[SOURCE DATA Boundary: Start]
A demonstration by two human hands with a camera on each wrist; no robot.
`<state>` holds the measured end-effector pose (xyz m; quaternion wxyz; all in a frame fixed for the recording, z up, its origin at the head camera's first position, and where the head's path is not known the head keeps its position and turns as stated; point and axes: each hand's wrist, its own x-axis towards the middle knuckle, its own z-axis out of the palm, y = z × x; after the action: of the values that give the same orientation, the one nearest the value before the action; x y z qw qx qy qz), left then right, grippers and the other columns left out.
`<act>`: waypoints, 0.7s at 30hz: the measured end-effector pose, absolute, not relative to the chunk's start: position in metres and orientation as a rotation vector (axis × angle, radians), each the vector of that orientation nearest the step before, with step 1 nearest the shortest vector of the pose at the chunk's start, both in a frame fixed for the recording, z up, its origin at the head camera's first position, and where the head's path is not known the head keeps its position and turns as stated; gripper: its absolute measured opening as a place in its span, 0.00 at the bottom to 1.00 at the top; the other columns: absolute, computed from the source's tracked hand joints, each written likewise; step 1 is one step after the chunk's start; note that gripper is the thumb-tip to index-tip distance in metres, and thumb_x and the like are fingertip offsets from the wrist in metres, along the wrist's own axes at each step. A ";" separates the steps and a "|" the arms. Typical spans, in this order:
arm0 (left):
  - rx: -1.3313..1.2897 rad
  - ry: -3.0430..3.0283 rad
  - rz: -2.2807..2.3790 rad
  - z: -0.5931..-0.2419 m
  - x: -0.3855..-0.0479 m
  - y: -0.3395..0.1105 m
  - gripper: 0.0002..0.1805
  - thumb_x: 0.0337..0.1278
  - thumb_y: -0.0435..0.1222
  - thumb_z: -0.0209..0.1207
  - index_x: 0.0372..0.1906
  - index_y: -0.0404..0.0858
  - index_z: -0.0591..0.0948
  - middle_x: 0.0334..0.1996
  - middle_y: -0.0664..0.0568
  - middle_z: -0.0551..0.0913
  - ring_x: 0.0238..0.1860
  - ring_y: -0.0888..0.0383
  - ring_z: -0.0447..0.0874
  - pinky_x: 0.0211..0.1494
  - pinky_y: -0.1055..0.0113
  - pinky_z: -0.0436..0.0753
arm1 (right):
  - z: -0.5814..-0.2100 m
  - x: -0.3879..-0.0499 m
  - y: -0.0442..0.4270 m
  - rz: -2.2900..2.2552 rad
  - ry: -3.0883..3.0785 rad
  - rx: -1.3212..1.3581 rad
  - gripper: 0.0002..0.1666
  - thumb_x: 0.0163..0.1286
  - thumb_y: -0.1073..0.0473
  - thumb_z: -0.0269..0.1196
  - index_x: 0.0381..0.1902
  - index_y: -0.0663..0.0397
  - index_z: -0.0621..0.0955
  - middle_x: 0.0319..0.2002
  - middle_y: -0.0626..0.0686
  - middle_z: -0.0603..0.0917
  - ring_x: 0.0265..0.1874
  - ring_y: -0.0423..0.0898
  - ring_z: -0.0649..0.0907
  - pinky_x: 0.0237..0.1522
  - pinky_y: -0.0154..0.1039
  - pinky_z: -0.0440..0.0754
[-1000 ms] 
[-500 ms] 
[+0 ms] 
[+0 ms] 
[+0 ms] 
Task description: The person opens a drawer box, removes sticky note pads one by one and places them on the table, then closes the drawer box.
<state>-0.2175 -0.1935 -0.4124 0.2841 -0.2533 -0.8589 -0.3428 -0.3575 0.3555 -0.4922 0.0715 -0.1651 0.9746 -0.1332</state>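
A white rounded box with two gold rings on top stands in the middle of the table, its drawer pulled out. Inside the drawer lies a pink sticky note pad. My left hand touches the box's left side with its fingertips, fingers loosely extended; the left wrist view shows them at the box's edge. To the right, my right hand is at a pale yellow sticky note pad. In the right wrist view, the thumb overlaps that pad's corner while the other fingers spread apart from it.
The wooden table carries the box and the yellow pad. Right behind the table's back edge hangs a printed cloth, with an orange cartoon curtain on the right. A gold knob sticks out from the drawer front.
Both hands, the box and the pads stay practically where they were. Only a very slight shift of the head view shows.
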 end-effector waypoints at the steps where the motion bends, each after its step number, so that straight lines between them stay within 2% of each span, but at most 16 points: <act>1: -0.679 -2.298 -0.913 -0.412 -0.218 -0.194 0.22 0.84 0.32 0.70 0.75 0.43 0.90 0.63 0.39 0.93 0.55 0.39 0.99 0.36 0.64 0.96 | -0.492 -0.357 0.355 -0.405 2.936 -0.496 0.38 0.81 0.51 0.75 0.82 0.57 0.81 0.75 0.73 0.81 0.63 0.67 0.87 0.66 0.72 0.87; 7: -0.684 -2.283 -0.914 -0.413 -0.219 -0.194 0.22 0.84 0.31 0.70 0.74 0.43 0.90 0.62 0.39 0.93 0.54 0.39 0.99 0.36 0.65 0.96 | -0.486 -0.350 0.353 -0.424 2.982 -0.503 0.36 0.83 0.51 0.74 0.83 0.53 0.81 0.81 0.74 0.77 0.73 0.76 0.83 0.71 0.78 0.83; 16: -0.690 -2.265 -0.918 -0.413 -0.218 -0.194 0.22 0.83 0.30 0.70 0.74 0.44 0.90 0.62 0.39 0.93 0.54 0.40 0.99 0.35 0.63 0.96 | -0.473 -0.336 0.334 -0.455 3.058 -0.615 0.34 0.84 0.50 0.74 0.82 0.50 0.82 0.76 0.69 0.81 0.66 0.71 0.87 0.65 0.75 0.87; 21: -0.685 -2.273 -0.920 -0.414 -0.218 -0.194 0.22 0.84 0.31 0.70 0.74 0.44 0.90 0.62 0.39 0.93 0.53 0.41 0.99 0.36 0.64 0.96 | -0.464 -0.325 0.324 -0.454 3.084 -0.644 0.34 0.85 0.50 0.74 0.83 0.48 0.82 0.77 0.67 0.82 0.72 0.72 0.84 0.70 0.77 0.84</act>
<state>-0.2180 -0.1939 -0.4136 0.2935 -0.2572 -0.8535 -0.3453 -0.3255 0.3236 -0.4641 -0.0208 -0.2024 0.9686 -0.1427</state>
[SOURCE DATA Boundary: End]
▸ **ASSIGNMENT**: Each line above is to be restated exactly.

▸ **REPLY TO THE TASK**:
A demonstration by two human hands with a camera on each wrist; no robot.
`<state>` holds the measured end-effector pose (xyz m; quaternion wxyz; all in a frame fixed for the recording, z up, its origin at the head camera's first position, and where the head's path is not known the head keeps its position and turns as stated; point and axes: each hand's wrist, its own x-axis towards the middle knuckle, its own z-axis out of the palm, y = z × x; after the action: of the values that give the same orientation, the one nearest the value before the action; x y z qw qx qy qz), left then right, grippers and the other columns left out.
`<act>`: waypoints, 0.7s at 30hz: the measured end-effector pose, absolute, not relative to the chunk's start: position in metres and orientation as a rotation vector (axis × angle, radians), each the vector of that orientation nearest the step before, with step 1 nearest the shortest vector of the pose at the chunk's start, both in a frame fixed for the recording, z up, its origin at the head camera's first position, and where the head's path is not known the head keeps its position and turns as stated; gripper: its absolute measured opening as a place in its span, 0.00 at the bottom to 1.00 at the top; the other columns: absolute, computed from the source's tracked hand joints, each written likewise; step 1 is one step after the chunk's start; note that gripper is the thumb-tip to index-tip distance in metres, and thumb_x and the like are fingertip offsets from the wrist in metres, along the wrist's own axes at each step. A ";" separates the steps and a "|" the arms. Typical spans, in this order:
arm0 (left):
  - rx: -1.3313..1.2897 rad
  - ry: -3.0430..3.0283 rad
  - rz: -2.2807..2.3790 rad
  - z: -0.5931..-0.2419 m
  - x: -0.3855..-0.0479 m
  - y: -0.3395..0.1105 m
  - gripper: 0.0002..0.1805
  - thumb_x: 0.0337..0.1278
  - thumb_y: -0.0435..0.1222
  - thumb_z: -0.0209..0.1207
  - index_x: 0.0372..0.1906
  - index_y: -0.0404..0.0858
  - index_z: -0.0591..0.0948
  - middle_x: 0.0334..0.1996
  - middle_y: -0.0664..0.0568
  - middle_z: -0.0551..0.0913
  - ring_x: 0.0238..0.1860
  - ring_y: -0.0888..0.0383
  - ring_z: -0.0447..0.0874
  - pinky_x: 0.0211..0.1494
  - pinky_y: -0.1055..0.0113
  - pinky_z: -0.0436..0.0753
arm1 (right):
  - z: -0.5814..-0.2100 m
  - x: -0.3879..-0.0499 m
  - y: -0.0442..0.4270 m
  - rz: -2.2900..2.2552 rad
  - ry: -3.0883..3.0785 rad
  - rx: -1.3212..1.3581 rad
  - gripper: 0.0002..0.1666
  - thumb_x: 0.0163..0.1286
  - thumb_y: -0.1073..0.0473
  - thumb_z: -0.0269..0.1196
  - index_x: 0.0381..0.1902
  - index_y: -0.0663..0.0397
  - index_z: -0.0621..0.0955
  - middle_x: 0.0319..0.2002
  - middle_y: -0.0626..0.0686
  - middle_z: -0.0603..0.0917
  - ring_x: 0.0265..0.1874
  - ring_y: -0.0423..0.0898
  - ring_z: -0.0649..0.0907
  - pinky_x: 0.0237..0.1522
  - pinky_y: -0.0154..0.1039
  - pinky_z: -0.0440..0.0754
[-1000 ms] 
[-500 ms] 
[+0 ms] 
[+0 ms] 
[+0 ms] 
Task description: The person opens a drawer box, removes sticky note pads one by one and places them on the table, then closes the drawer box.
<state>-0.2175 -0.1935 -0.4124 0.2841 -0.2533 -0.8589 -0.3428 -0.3575 0.3555 -0.4922 0.0715 -0.1651 0.9746 -0.1332</state>
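A white rounded box with two gold rings on top stands in the middle of the table, its drawer pulled out. Inside the drawer lies a pink sticky note pad. My left hand touches the box's left side with its fingertips, fingers loosely extended; the left wrist view shows them at the box's edge. To the right, my right hand is at a pale yellow sticky note pad. In the right wrist view, the thumb overlaps that pad's corner while the other fingers spread apart from it.
The wooden table carries the box and the yellow pad. Right behind the table's back edge hangs a printed cloth, with an orange cartoon curtain on the right. A gold knob sticks out from the drawer front.
Both hands, the box and the pads stay practically where they were. Only a very slight shift of the head view shows.
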 end-effector waypoints at the steps where the motion bends, each after its step number, so that straight lines between them stay within 2% of each span, but at most 16 points: <act>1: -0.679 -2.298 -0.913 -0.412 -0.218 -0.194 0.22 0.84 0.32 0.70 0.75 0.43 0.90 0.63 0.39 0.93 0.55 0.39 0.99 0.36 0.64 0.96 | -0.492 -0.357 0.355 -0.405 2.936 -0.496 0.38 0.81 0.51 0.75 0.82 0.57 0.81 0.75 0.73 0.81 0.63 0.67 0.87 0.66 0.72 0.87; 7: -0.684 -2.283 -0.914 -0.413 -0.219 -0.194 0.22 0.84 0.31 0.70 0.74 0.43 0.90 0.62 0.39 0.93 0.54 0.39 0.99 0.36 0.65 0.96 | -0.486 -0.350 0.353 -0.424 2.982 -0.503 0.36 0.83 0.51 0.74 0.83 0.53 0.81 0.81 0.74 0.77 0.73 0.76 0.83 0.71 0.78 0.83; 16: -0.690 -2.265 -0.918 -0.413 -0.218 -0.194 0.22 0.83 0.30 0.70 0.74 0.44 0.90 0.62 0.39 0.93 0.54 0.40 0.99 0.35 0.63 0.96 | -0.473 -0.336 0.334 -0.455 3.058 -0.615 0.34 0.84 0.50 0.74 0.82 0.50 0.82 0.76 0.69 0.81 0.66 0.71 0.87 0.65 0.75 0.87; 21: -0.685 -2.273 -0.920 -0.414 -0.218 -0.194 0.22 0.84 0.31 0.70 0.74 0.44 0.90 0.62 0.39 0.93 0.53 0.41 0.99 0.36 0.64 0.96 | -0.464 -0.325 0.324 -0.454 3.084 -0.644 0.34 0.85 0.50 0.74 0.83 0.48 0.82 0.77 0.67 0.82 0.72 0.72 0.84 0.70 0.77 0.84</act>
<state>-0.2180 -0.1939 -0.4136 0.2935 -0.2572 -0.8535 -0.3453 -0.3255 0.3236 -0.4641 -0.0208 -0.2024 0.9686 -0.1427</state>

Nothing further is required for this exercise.